Functions, formulas, and formatting! Come learn some basics that will help you become more comfortable with Excel. You’ll learn how to enter formulas as well as simple functions that allow us to quickly calculate sums, determine the minimum and maximum values, and find an average. You’ll learn how to easily add charts, change the position of the legend and add axis labels.

“Trends in College Students’ Mental Health”
Presenters: Sara Donnelly and Katie Weeks
This session is designed to increase knowledge regarding current mental health trends amongst college students. We’ll discuss how to most effectively help a student while maintaining the integrity of your role. Role-playing activities will be included in the workshop.

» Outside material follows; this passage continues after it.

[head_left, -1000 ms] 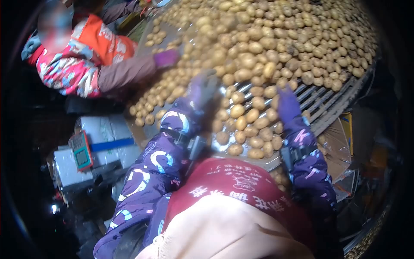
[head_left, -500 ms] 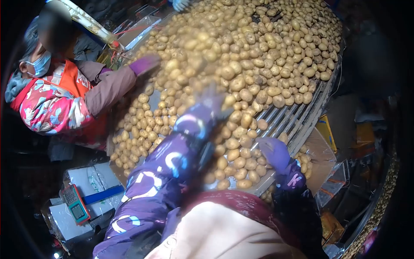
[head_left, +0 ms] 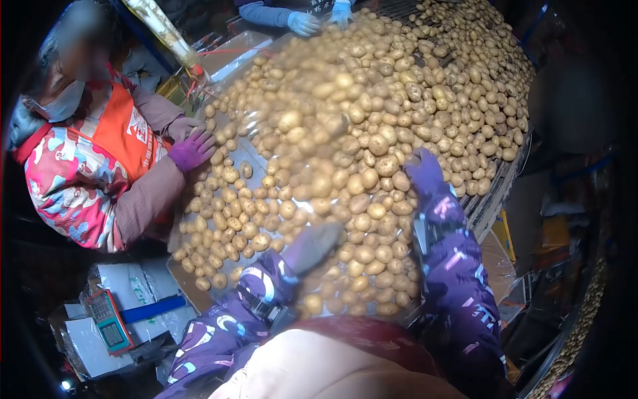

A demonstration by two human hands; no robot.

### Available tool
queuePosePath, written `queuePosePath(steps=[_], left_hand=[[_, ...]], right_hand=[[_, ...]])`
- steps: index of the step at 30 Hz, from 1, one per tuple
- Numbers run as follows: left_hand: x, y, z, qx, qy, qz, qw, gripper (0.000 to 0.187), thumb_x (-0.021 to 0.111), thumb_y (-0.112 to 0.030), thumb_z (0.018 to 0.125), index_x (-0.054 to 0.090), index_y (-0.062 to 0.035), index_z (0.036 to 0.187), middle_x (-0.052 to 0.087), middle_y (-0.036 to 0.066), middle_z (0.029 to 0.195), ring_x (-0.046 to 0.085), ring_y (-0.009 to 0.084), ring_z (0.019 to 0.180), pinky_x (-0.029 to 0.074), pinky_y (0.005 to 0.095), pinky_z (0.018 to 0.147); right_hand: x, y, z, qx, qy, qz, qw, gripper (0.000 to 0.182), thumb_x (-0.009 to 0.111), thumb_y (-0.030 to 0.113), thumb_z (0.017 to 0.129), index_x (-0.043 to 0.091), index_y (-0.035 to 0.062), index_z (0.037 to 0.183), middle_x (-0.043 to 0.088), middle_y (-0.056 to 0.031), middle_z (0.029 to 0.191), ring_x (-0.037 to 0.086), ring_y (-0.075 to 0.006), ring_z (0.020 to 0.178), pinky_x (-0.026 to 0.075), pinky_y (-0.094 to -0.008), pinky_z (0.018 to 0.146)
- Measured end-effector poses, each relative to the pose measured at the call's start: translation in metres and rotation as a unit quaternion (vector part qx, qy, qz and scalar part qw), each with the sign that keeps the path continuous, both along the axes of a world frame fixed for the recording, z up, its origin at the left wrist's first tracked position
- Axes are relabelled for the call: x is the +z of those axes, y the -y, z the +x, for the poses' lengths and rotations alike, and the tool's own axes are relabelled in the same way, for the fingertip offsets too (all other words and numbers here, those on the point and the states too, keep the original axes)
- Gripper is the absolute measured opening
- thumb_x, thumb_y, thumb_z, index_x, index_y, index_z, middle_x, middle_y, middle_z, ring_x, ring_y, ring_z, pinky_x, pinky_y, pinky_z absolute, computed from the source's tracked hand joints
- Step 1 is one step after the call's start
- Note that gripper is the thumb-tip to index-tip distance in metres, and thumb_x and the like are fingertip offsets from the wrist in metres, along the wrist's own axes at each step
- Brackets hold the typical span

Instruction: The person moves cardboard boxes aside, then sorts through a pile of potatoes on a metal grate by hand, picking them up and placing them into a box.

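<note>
A broad heap of potatoes [head_left: 392, 143] covers the sorting table in front of me. My left hand [head_left: 314, 246], in a greyish glove, is over the near potatoes with its fingers stretched out and blurred; no potato shows in it. My right hand [head_left: 425, 171], in a purple glove, reaches along the right side of the heap. Its fingers are apart and against the potatoes, holding none that I can see. Between my arms lie several loose potatoes [head_left: 372, 256] on the grey table surface, near my apron [head_left: 362, 329].
At the left, a co-worker in an orange apron [head_left: 126, 133] has a purple-gloved hand [head_left: 193, 149] by the table edge. Another person's blue-gloved hands [head_left: 304, 23] are at the far edge. A red-and-teal scale display [head_left: 108, 322] stands lower left. Metal slats [head_left: 495, 193] border the right.
My left hand has drawn back toward me, while my right hand has moved forward onto the heap. The co-worker's hand has pulled back left. More of the far person's hands shows.
</note>
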State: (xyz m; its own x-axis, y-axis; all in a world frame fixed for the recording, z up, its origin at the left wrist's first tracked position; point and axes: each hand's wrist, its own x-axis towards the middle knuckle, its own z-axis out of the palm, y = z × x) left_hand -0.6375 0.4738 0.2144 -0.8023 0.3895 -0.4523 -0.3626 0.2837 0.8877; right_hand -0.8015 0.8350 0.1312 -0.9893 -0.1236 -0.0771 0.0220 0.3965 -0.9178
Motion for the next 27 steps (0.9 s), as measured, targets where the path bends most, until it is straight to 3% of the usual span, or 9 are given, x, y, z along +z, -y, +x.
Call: queuePosePath(steps=[3, 6, 8, 12, 15, 17, 18, 25, 27], left_hand=[[-0.021, -0.008, -0.025, 0.173, 0.124, 0.224, 0.951, 0.048, 0.047, -0.046, 0.105, 0.066, -0.0036, 0.119, 0.068, 0.006, 0.103, 0.062, 0.0136, 0.085, 0.053, 0.0299, 0.069], [0.041, -0.031, -0.033, 0.110, 0.111, 0.152, 0.976, 0.061, 0.036, -0.055, 0.106, 0.065, -0.0019, 0.115, 0.064, 0.002, 0.080, 0.054, 0.0086, 0.068, 0.045, 0.0279, 0.062], [-0.019, -0.058, -0.028, 0.049, 0.124, 0.253, 0.958, 0.061, 0.033, -0.054, 0.107, 0.065, -0.0022, 0.117, 0.065, 0.002, 0.083, 0.057, 0.0090, 0.072, 0.047, 0.0266, 0.066], [-0.016, -0.063, -0.012, 0.034, 0.174, 0.257, 0.950, 0.053, 0.035, -0.046, 0.109, 0.063, -0.0050, 0.126, 0.070, 0.005, 0.097, 0.064, 0.0123, 0.083, 0.051, 0.0261, 0.072], [-0.071, -0.056, 0.022, 0.091, 0.110, 0.425, 0.894, 0.042, 0.046, -0.036, 0.107, 0.059, -0.0039, 0.131, 0.069, 0.008, 0.106, 0.065, 0.0136, 0.084, 0.054, 0.0282, 0.069], [-0.076, -0.052, 0.028, 0.108, 0.056, 0.434, 0.893, 0.040, 0.054, -0.031, 0.105, 0.055, -0.0029, 0.134, 0.068, 0.009, 0.110, 0.065, 0.0145, 0.084, 0.055, 0.0290, 0.068], [-0.076, -0.054, 0.022, 0.110, 0.034, 0.372, 0.921, 0.042, 0.058, -0.028, 0.103, 0.053, -0.0026, 0.136, 0.067, 0.010, 0.110, 0.065, 0.0150, 0.085, 0.055, 0.0290, 0.068], [-0.052, -0.044, 0.024, -0.046, -0.224, 0.103, 0.968, 0.039, 0.058, -0.025, 0.103, 0.053, -0.0020, 0.134, 0.066, 0.010, 0.104, 0.064, 0.0192, 0.081, 0.055, 0.0293, 0.065], [-0.117, -0.064, 0.045, 0.036, 0.007, 0.426, 0.904, 0.044, 0.061, -0.024, 0.099, 0.051, -0.0016, 0.135, 0.065, 0.008, 0.102, 0.062, 0.0167, 0.080, 0.053, 0.0286, 0.064]], right_hand=[[0.058, 0.073, 0.071, -0.001, -0.159, 0.122, 0.980, 0.039, 0.073, 0.022, 0.086, 0.063, 0.0032, 0.119, 0.062, -0.0136, 0.104, 0.061, -0.0272, 0.100, 0.051, -0.0375, 0.089], [0.078, 0.109, 0.124, 0.112, -0.196, 0.122, 0.966, 0.039, 0.074, 0.024, 0.085, 0.064, 0.0036, 0.117, 0.062, -0.0141, 0.102, 0.063, -0.0305, 0.095, 0.051, -0.0400, 0.083], [0.089, 0.121, 0.145, 0.138, -0.219, 0.118, 0.959, 0.040, 0.074, 0.026, 0.085, 0.063, 0.0042, 0.117, 0.062, -0.0153, 0.103, 0.063, -0.0330, 0.095, 0.051, -0.0418, 0.082], [0.088, 0.136, 0.181, 0.058, -0.119, 0.122, 0.984, 0.030, 0.065, 0.018, 0.093, 0.061, 0.0023, 0.117, 0.061, -0.0160, 0.103, 0.062, -0.0318, 0.092, 0.051, -0.0388, 0.080], [0.026, 0.132, 0.178, 0.016, -0.102, 0.033, 0.994, 0.026, 0.059, 0.018, 0.098, 0.061, 0.0004, 0.117, 0.062, -0.0158, 0.108, 0.063, -0.0272, 0.096, 0.052, -0.0370, 0.083], [0.044, 0.138, 0.181, -0.037, 0.000, -0.101, 0.994, 0.027, 0.057, 0.020, 0.100, 0.060, -0.0001, 0.118, 0.063, -0.0160, 0.109, 0.063, -0.0255, 0.100, 0.052, -0.0366, 0.086], [0.056, 0.141, 0.180, -0.062, 0.049, -0.166, 0.983, 0.028, 0.056, 0.021, 0.101, 0.060, -0.0003, 0.119, 0.063, -0.0161, 0.110, 0.064, -0.0246, 0.101, 0.052, -0.0363, 0.088], [0.109, 0.151, 0.196, 0.012, -0.068, 0.113, 0.991, 0.028, 0.058, 0.021, 0.099, 0.062, -0.0008, 0.116, 0.065, -0.0164, 0.107, 0.066, -0.0270, 0.099, 0.052, -0.0364, 0.087], [0.095, 0.159, 0.210, 0.000, -0.076, 0.168, 0.983, 0.026, 0.059, 0.020, 0.098, 0.063, -0.0008, 0.113, 0.065, -0.0158, 0.105, 0.066, -0.0282, 0.098, 0.052, -0.0371, 0.086]])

“Hudson Valley’s Behind-the-Scenes Efforts to Reduce Carbon and How it Applies to Your Teaching”
Presenters: Joanne Coons, Maxine C. Ortiz and Laurie Vivekanand
Though many may not be aware of it, Hudson Valley’s TEC-SMART community has worked hard to reduce the college’s energy and carbon footprint. In this session, we will touch on how these programs can be applied across several disciplines. Activities include an overview of the TEC-SMART facility, an exercise on how to size a PV system for your home or business, information on how you can reduce your carbon footprint, and a multitude of ideas that you can take back to your classroom and labs.

“Can Games be Useful to Learning in College Classes?”
Presenter: Dianne Zielinski
The goal of the workshop is to demonstrate how games can be used to illustrate concepts and reinforce learning in the classroom. Games will be played to illustrate how they can be tailored to be used in class. Both whole group and small group games will be played. It is expected that participants will have familiarity with the full group games, but not necessary the small group ones. This session is a combination of lecture/participation and hands-on learning.

“Published Professors”
Presenters: Megeen Mulholland, Sandra Hutchison, James LaBate, Richard Hartshorn and Paul E. Calarco, Jr.
This presentation will highlight the written and/or published work of faculty authors. The authors will share a short reading of their work, followed by a Q&A.

“Integrating Library Streaming Video Collections into Your Instruction”
Presenter: Sarah Romeo
This is a panel presentation by faculty who use library streaming video resources either in the classroom or in Blackboard. The panel will describe video content available from the library, including large collections like Films on Demand and Academic Videos Online, as well as feature films from Swank, and stage productions in Digital Theatre+. Faculty using the new streaming DVD service will describe how this service contributed to their course resources.

“Engage Your Students with Service Learning”
Presenters: Catherine Willis and Joseph Stenard
Service learning is an opportunity for students to give their service for a community partner as part of their coursework, helping them bridge the gap between life learning and classroom learning. We will present the different types of service learning assignments, relating those to the course’s learning objectives. By way of the Center for Service Learning and Civic Engagement and some of our community partners, we will discuss how the center can help you and your students develop lifelong skills. We hope that you will leave with an understanding of the benefits of service learning and a strategy for implementing it in your course(s). Be sure to bring a syllabus from a course that you think might benefit from service learning!